### Exercise aim
Where the material below has a line containing "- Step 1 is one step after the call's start", start repeating exactly, and keep going through the line containing "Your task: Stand", with no other lines.

### Data for processing
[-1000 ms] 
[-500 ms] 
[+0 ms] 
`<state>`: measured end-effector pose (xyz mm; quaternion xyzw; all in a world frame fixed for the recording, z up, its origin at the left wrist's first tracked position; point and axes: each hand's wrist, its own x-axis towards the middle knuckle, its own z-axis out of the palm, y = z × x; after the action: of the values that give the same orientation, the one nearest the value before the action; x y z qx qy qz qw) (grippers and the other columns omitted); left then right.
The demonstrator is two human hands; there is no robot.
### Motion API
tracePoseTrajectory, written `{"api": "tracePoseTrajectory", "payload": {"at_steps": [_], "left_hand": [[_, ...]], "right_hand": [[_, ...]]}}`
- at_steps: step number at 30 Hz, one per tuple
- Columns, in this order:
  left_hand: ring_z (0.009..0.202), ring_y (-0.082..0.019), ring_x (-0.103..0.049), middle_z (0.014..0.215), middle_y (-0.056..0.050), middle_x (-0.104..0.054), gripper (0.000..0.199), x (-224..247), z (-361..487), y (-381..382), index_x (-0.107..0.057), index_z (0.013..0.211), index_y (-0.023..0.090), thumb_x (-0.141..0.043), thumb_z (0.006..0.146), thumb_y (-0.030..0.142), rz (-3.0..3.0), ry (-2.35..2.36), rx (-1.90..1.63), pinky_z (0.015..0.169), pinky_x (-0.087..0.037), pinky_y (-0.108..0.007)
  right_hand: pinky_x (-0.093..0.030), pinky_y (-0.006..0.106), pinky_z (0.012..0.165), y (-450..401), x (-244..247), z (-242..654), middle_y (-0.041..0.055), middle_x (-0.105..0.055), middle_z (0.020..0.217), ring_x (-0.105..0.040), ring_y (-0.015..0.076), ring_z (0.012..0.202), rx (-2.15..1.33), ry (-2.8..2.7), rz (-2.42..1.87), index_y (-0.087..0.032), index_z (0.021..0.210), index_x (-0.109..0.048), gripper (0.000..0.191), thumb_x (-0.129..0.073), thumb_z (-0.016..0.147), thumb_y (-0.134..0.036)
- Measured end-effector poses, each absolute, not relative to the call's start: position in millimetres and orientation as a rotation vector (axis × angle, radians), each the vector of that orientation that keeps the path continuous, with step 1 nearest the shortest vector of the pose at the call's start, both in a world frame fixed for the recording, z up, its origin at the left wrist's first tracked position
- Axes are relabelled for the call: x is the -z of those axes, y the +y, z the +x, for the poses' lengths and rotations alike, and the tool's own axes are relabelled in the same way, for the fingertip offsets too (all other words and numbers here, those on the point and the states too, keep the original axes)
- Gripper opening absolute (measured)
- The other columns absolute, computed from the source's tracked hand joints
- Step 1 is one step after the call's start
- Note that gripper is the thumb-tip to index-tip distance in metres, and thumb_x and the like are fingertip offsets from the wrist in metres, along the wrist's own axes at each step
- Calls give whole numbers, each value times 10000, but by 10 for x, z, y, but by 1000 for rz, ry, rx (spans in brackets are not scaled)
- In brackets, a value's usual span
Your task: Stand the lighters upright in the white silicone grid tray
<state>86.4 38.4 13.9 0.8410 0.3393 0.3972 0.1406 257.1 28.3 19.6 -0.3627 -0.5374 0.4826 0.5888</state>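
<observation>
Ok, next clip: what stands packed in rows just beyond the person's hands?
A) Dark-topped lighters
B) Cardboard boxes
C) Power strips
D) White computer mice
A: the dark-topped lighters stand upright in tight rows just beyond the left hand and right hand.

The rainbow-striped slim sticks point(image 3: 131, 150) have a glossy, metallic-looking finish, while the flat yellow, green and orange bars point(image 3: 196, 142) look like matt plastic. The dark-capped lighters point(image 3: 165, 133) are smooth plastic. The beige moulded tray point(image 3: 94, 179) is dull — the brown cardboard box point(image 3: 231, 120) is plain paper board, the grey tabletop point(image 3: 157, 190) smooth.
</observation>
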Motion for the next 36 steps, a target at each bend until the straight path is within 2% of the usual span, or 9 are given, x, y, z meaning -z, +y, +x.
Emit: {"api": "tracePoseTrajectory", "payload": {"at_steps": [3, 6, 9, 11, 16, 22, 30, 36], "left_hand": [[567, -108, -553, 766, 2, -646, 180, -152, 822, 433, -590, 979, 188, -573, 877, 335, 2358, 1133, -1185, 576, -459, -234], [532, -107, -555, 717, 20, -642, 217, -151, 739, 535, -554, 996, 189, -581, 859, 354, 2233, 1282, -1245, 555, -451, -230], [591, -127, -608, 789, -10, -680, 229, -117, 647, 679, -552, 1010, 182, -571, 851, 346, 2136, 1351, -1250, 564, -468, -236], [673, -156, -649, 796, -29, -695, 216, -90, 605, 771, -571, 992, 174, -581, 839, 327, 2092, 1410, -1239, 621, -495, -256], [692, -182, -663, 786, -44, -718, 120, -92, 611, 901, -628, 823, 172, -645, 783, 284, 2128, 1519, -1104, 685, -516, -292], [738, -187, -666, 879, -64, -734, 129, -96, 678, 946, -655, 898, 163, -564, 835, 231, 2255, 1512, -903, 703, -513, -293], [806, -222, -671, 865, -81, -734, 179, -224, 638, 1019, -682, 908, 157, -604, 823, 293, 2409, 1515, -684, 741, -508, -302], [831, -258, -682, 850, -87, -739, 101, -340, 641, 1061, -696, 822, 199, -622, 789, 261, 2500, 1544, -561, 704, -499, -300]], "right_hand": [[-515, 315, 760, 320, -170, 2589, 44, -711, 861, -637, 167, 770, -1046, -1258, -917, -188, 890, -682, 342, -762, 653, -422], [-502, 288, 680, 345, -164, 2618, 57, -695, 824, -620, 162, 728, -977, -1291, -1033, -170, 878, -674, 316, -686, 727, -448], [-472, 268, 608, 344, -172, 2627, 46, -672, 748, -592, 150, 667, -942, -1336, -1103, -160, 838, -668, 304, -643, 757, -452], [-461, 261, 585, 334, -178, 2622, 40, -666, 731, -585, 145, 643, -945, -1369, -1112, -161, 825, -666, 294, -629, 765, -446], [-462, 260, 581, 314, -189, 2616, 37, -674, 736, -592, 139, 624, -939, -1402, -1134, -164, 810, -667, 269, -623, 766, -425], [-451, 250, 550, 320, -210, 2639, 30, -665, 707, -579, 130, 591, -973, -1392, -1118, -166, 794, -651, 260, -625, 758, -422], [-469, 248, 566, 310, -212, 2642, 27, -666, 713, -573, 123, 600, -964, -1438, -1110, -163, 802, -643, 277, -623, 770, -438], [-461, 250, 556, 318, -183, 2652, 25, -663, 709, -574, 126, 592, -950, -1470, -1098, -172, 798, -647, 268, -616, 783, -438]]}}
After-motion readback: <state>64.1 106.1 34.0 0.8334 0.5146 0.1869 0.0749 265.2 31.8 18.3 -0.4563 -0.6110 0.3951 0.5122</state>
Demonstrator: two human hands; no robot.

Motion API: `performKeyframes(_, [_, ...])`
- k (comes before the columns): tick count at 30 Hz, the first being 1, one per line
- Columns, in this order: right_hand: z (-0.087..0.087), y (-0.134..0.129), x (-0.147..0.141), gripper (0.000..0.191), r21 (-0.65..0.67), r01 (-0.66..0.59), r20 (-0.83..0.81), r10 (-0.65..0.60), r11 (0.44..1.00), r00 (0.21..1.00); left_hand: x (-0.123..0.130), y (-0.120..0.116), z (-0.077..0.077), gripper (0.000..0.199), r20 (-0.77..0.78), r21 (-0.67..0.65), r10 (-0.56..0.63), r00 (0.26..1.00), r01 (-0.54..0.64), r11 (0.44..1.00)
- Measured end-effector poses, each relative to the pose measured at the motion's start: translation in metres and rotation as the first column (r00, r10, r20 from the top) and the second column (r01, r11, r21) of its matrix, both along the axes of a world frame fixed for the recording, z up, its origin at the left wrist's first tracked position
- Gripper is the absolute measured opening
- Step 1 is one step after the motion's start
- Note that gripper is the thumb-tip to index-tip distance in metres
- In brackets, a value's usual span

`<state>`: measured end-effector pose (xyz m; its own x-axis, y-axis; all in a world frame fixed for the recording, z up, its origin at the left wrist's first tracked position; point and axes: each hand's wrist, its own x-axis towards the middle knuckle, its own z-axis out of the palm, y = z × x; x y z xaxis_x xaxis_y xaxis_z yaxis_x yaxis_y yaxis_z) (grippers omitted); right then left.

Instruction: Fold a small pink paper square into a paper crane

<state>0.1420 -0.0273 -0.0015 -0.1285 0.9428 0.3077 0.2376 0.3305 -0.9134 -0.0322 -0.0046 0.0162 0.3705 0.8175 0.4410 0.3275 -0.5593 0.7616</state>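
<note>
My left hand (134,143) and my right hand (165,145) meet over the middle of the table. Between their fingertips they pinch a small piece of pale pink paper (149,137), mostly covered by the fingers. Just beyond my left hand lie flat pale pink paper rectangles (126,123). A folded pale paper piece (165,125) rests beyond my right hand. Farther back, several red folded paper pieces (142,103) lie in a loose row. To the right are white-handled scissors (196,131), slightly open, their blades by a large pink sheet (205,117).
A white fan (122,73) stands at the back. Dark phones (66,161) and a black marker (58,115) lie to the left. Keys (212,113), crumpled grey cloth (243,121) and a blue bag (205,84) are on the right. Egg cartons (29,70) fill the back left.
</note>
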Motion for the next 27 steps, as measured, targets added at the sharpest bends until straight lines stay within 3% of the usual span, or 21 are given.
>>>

### Task answer
- Step 1 is one step after the call's start
- Note that gripper is the thumb-tip to index-tip distance in metres, and thumb_x and the like are fingertip offsets from the wrist in metres, along the wrist's own axes at each step
- Calls give whole numbers, each value times 10000, but by 10 for x, z, y, but by 1000 for rz, ry, rx (spans in brackets are not scaled)
- In brackets, a value's usual span
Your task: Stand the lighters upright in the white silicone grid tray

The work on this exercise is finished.